Di antaranya pesantren Nurul Haramain asuhan KH. Ihya' Ulumiddin Pujon Malang, pesantren Salafiyah Syafieyah asuhan KH. Azaim Ibrahimy Sukorejo Situbondo, pesantren Al-Haramain asuhan KH. Muhammad Dainawi Semende Muara Enim atau pesantren Nurul Haramain asuhan KH. Sirojan Munira Kulon Progo Yogyakarta.
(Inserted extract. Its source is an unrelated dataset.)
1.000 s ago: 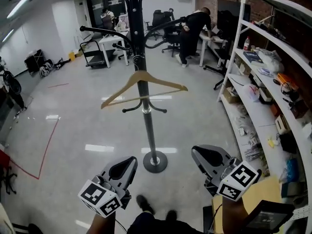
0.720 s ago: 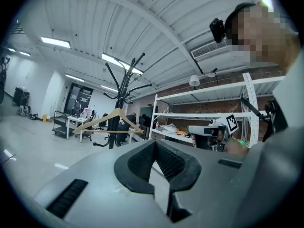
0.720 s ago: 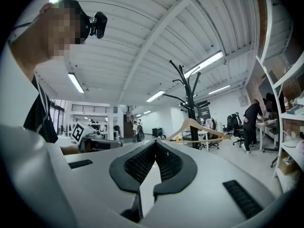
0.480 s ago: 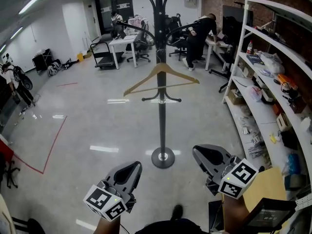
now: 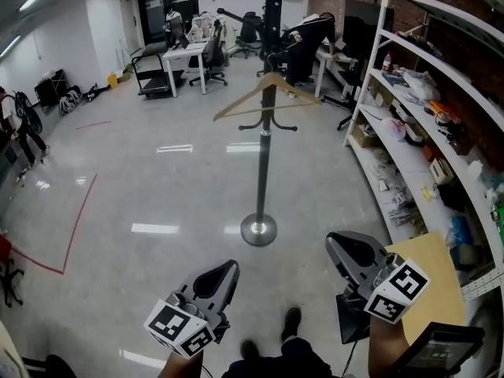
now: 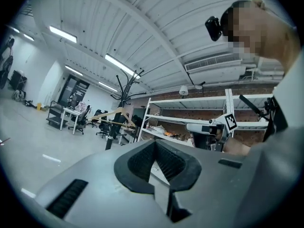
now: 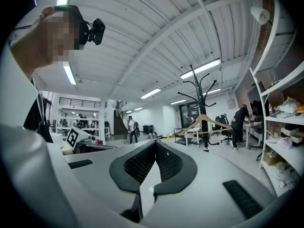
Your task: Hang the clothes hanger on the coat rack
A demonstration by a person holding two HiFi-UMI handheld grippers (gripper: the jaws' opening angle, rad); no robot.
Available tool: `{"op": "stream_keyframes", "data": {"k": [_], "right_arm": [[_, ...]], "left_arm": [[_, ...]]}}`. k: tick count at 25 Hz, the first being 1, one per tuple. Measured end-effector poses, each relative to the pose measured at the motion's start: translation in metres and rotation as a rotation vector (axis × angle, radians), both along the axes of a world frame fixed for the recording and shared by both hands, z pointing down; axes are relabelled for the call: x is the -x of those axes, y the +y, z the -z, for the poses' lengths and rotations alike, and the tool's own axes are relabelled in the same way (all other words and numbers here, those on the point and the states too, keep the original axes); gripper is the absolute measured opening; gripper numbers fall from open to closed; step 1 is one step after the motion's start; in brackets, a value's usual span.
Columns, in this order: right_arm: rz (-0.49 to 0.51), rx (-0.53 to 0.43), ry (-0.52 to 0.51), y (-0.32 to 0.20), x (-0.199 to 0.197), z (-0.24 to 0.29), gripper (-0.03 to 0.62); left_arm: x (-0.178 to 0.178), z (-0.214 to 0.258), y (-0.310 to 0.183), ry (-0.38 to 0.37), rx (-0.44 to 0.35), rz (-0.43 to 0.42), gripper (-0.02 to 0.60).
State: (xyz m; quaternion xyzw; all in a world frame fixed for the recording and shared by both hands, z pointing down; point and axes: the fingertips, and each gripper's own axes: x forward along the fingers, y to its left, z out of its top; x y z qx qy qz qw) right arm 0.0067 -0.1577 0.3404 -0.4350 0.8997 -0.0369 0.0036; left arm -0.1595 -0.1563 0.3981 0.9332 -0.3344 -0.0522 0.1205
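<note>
The clothes hanger (image 5: 240, 99) hangs on the coat rack (image 5: 262, 172), far out in front of both jaws. The left gripper (image 5: 227, 269) and right gripper (image 5: 339, 244) have their jaws closed together, holding nothing.

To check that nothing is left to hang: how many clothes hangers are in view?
1. The wooden clothes hanger hangs on the coat rack, high on its pole. More could be hidden farther off.

Cube (image 5: 179, 331) on left gripper (image 5: 227, 268): black-and-white square markers, no letters or numbers.
Cube (image 5: 396, 291) on right gripper (image 5: 339, 241): same markers, no readable text.
Shelf unit (image 5: 365, 69): print on goods too small to read.
</note>
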Motion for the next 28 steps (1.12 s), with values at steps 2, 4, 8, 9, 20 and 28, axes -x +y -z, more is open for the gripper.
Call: {"op": "stream_keyframes", "data": {"k": [2,4,8,9,20,28], "right_arm": [[-0.009,0.006,0.018,0.017,0.007,0.003,0.008],[-0.008,-0.004,0.029,0.031,0.01,0.007,0.008],[0.0,-0.04,0.032,0.054,0.007,0.018,0.008],[0.006,-0.048,0.032,0.061,0.006,0.02,0.008],[0.057,-0.065,0.015,0.168,-0.056,0.012,0.008],[0.098,-0.066,-0.002,0.25,-0.092,0.013,0.008]], "left_arm": [[0.003,0.001,0.01,0.011,0.009,-0.016,-0.002],[0.002,0.002,0.024,0.004,0.005,-0.032,-0.002],[-0.007,0.011,0.053,-0.009,-0.022,-0.046,-0.002],[-0.008,0.014,0.059,-0.009,-0.027,-0.042,-0.002],[-0.071,0.024,0.177,-0.031,-0.064,-0.006,-0.002],[-0.103,0.032,0.277,-0.058,-0.087,0.006,-0.002]]}}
Dalam bidang fikih, Sayyid Muhammad berbeda madzhab dengan ulama mayoritas di Indonesia. Sayyid Muhammad bermadzhab Maliki, sedangkan ulama Indonesia umumnya bermadzhab Syafi'i. Meski harus diakui keduanya tergolong madzhab Sunni. Dalam fikih madzhab Sunni diakui empat madzhab besar: Hanafiyah, Malikiyah, Syafi'iyah dan Hanbaliyah.
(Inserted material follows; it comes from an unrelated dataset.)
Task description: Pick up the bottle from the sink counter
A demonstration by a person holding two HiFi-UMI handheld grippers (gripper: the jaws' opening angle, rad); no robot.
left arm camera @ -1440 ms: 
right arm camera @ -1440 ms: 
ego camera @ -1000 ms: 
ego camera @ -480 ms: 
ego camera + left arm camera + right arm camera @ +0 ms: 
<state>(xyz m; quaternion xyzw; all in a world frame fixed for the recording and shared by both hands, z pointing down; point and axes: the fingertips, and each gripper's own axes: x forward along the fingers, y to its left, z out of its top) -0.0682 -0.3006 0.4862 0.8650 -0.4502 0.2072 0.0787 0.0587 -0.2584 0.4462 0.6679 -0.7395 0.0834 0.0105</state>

Baca: Flashdisk Isi 3000 Lebih Kitab Kuning PDF
Di antara karya Sayyid Muhammad yang populer dikaji adalah Kitab Manhaj as-Salaf fi Fahmi an-Nushush. Secara garis besar, karya ini merupakan kitab metodologi memahami teks-teks otoritatif al-Quran dan As-Sunnah. Tidak hanya dari sisi teoritis, tetapi juga dari sisi praktis.
Kitab ini mengetengahkan pemikiran-pemikiran ulama salaf dalam memahami teks-teks keagamaan, misalnya perdebatan Imam As-Subki dengan Imam asy-Syaukani, Ibnu Taimiyyah dan Syiekh Muhmamad ibn Ibrahim. Di samping itu, kitab ini juga membahas tentang trilogi keislaman dasar, yaitu: akidah, syariah dan makrifat. Pembahasan ini ini dibagi dalam empat pokok bahasan: Akidah, Nubuwwah, Al-Quran dan as-Sunnah serta Bid'ah.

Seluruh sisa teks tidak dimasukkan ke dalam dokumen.